Prompted by recent discussions on security teams and their interactions with engineering teams, I thought I'd reshare some advice I received a while ago.

Paraphrasing, it goes like this:

As a security team, you have a bucket of trust. You fill it slowly, over time, by showing up, doing a good job day in and day out. You fill it by showing the teams you work with that you're there to help, not to get in their way, and that we're all there for the same goals (building a more secure product for our users).

It's very hard to build up that trust. And very easy to lose it. You get to choose when to spend that trust. Choose wisely. You'll want to reserve the right to use it e.g. when there's a big incident and you need to tell people "do this, trust me, I'll explain later".

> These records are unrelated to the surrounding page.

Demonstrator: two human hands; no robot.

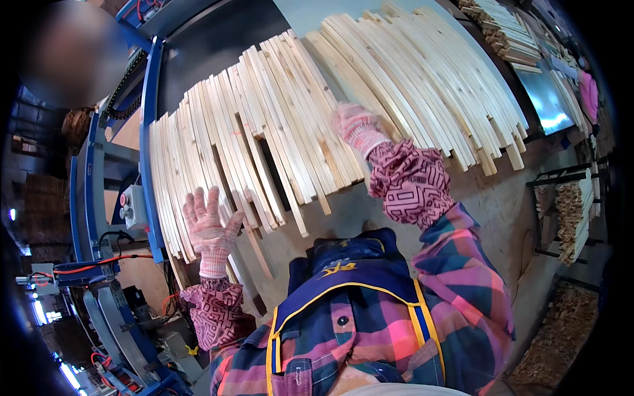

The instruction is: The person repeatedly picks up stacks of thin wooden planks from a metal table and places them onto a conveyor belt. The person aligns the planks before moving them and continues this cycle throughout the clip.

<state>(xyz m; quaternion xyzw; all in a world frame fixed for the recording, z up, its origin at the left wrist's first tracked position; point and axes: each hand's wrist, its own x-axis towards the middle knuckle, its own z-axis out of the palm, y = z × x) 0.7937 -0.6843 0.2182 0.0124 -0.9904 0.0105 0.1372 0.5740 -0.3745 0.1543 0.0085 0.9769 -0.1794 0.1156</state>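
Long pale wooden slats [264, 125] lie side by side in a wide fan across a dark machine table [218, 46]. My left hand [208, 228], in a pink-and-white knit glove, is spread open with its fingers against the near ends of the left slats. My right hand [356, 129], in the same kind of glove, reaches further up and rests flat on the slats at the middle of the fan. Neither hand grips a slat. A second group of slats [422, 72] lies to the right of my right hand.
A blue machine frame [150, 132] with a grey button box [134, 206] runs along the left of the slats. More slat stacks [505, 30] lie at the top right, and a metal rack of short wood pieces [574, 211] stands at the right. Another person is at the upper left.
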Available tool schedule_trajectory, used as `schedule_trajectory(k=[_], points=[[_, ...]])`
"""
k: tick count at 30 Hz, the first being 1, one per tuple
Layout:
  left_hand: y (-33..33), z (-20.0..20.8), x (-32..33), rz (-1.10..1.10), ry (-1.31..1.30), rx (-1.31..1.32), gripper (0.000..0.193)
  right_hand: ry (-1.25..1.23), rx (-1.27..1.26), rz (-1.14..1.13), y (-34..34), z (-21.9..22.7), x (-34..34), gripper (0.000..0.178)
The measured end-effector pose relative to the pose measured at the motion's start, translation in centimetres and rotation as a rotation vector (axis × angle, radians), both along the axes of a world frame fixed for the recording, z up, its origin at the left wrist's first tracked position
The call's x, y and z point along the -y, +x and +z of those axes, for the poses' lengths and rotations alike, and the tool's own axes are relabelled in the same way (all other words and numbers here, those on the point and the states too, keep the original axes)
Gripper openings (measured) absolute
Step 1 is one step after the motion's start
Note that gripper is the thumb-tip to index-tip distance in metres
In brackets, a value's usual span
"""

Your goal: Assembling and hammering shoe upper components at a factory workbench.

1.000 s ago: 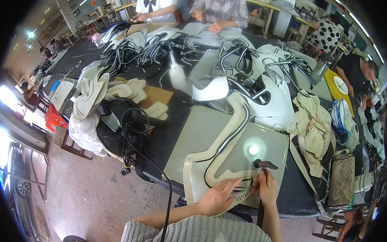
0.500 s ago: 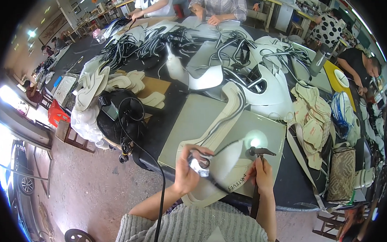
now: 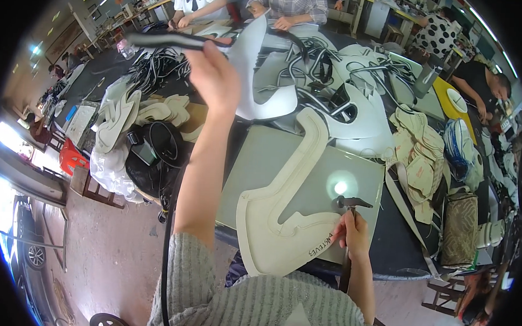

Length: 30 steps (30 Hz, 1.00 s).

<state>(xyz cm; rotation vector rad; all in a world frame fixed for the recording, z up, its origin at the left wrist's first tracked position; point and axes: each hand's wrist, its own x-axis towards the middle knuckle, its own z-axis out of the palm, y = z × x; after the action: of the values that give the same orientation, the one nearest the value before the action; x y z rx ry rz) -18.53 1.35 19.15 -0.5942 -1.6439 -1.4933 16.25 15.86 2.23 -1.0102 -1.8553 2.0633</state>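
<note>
Holding a dark strip with a pale edge [image 3: 173,41], the left hand [image 3: 214,81] is raised over the far-left side of the table [image 3: 397,253] in the head view, its fingers closed round the strip, though motion blur hides the exact grip. A white sheet [image 3: 250,56] stands up just beside that hand; whether strip and sheet are joined, I cannot tell. The right hand [image 3: 355,235] is wrapped round the handle of a hammer [image 3: 354,202], near the template's right end. The cream template [image 3: 270,238] lies flat, partly on the grey board [image 3: 252,157] and partly past its near edge, with nothing laid along its raised outline.

Judging by that bare surface, work on it looks paused between pieces; the tangled strips [image 3: 152,73] and white cut sheets [image 3: 369,123] suggest plenty remains, though which are finished is unclear.

The cut sheets crowd the board's far edge. A black bag [image 3: 146,153] and stacked cream shapes [image 3: 119,120] sit left, a cable [image 3: 169,240] runs beside the left forearm, and cream pieces [image 3: 419,163] and a strap [image 3: 401,205] flank the right.
</note>
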Motion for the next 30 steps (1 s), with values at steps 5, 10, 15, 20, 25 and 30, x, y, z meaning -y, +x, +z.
schedule_trajectory(k=[5,10,15,20,25,30], points=[[-6.5,-12.1,-3.9,0.027,-0.591,0.483,0.069,-0.042,0.000,-0.033,-0.1,0.5,0.4,0.032],[-1.5,-16.5,-5.4,-0.184,-1.020,0.596,0.085,-0.026,0.042,-0.055,0.4,0.4,-0.5,0.030],[-5.1,-17.3,-3.5,-0.031,-0.971,0.624,0.057,-0.037,0.045,0.021,-0.6,1.3,-0.6,0.028],[-4.4,-15.1,-1.1,0.031,-0.607,0.351,0.041,0.020,0.075,-0.038,-0.3,1.9,-3.8,0.025],[-5.6,-9.8,-0.8,0.006,-0.444,0.207,0.032,0.092,0.044,0.076,-2.0,2.8,-6.2,0.024],[-5.5,-4.5,-3.0,0.084,-0.595,-0.139,0.046,0.165,-0.010,0.118,-4.0,3.3,-7.4,0.025]])
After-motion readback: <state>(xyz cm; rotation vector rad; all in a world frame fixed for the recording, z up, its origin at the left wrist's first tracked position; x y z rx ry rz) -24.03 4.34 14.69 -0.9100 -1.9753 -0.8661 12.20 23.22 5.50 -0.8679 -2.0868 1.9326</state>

But if you unintentionally burn trust on things like this (--- I'm redacting what the actual thing was :) --- ) because you didn't do your homework, then you're SOL. You can do some damage control to recover the trust, but some of it is fundamentally gone.

Think about what you're doing and why. Is it really that important to burn a valuable resource on? Can you do some additional work or meet folks in the middle, or improve your messaging so things work better?

It's been solid advice that has helped me at that job and a future one (I have made this mistake and learned it the hard way). Sharing in case it helps others.

Would love to learn from others: how do you approach building trust? how do you avoid spending too much of it when you need to?

(PS: I think this applies to all platform/core infrastructure teams, not just security, but security is the example I have)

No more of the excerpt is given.